Indicações p/ fusão anterior + posterior  curvas > 75º e rígidas (correção por inclinação < 50º) e risco de deformidade “eixo de manivela” (crescimento ant apesar da fusão post, apenas em imaturos – Risser 1 ou menos, trirradiada aberta, definida como aumento de 10º no Cobb ou rotação).
Correção cirúrgica conforme o padrão da curva  padrão + comum – torácica D
(ver class King Moe – I curva primária dupla verdadeira, ambas requerem fusão, II falsa dupla curva 1ária, permite fusão seletiva, III curva torácica, IV curva torácica longa, V curva torácica dupla)
Curva torácica D  instrum post + fusão (haste côncava é a 1ª a ser posicionada), pode tb ser feita por instrum anterior (EUA)
Curva torácica D e Lombar E  se King II, fusão seletiva apenas da torácica.
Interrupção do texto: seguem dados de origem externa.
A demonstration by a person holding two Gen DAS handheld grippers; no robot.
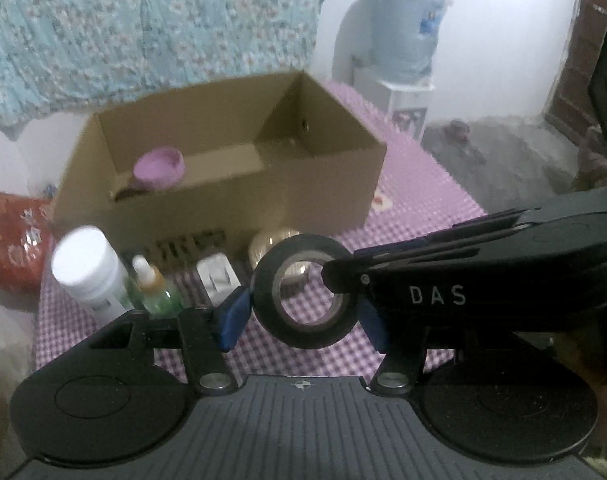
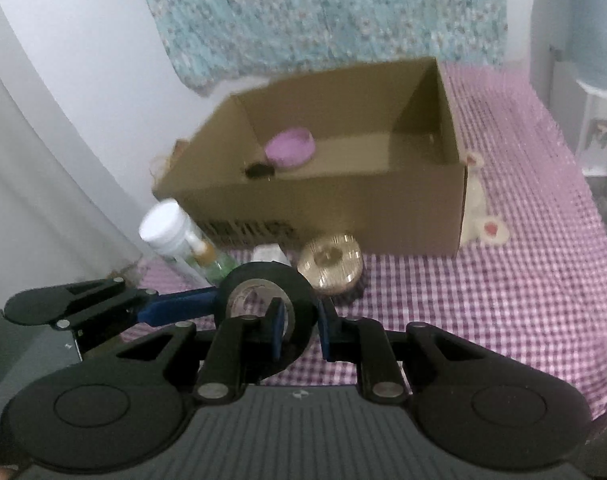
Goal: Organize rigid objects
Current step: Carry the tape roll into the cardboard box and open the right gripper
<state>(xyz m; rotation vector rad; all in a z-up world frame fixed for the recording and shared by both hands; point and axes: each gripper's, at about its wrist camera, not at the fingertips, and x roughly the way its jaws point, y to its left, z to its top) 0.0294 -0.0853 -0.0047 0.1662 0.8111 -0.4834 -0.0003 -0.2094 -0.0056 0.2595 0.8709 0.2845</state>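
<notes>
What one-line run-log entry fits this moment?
held: tape | left gripper: shut across tape | right gripper: shut on tape wall | box: purple dish inside

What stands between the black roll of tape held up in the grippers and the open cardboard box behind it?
Nothing visible blocks it. The black roll of tape is held off the checked cloth, the right gripper clamped through its ring wall. The gold round tin sits lower, in front of the cardboard box, whose open top is unobstructed.
</notes>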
Se a junção das curvas (normal// T12) estiver cifótica, a correção deve estender-se distal// a cifose.
Curva Torácica dupla (ombro E elevado, ao contrário da torácica simples q eleva o D)
Curva Lombar ou Toracolombar E  fusão isolada da curva lombar ou toracolombar
Curva Tripla  torácica sup E, torácica D, lombar/toracolombar E, as curvas rígidas devem ser fixadas.

Resultados  evitar prolongamento caudal da fusão (abaixo de L3), para não ocorrer lombalgia.

- Fenômeno crancksaft:
- artrodese posterior  corpo anterior cresce  rotação  recorrência da giba

- Pré operatório
- RNM / TC: afastar siringomielia, diastematomielia e síndrome do encarceramento medular
- Função pulmonar: curva grave ou paralítica

- Intra-operatório: potencial evocado ou Stagnara wake up test

- Níveis para artrodese: vértebras neutras superior e inferior (são as que voltam a ser paralelas ao chão)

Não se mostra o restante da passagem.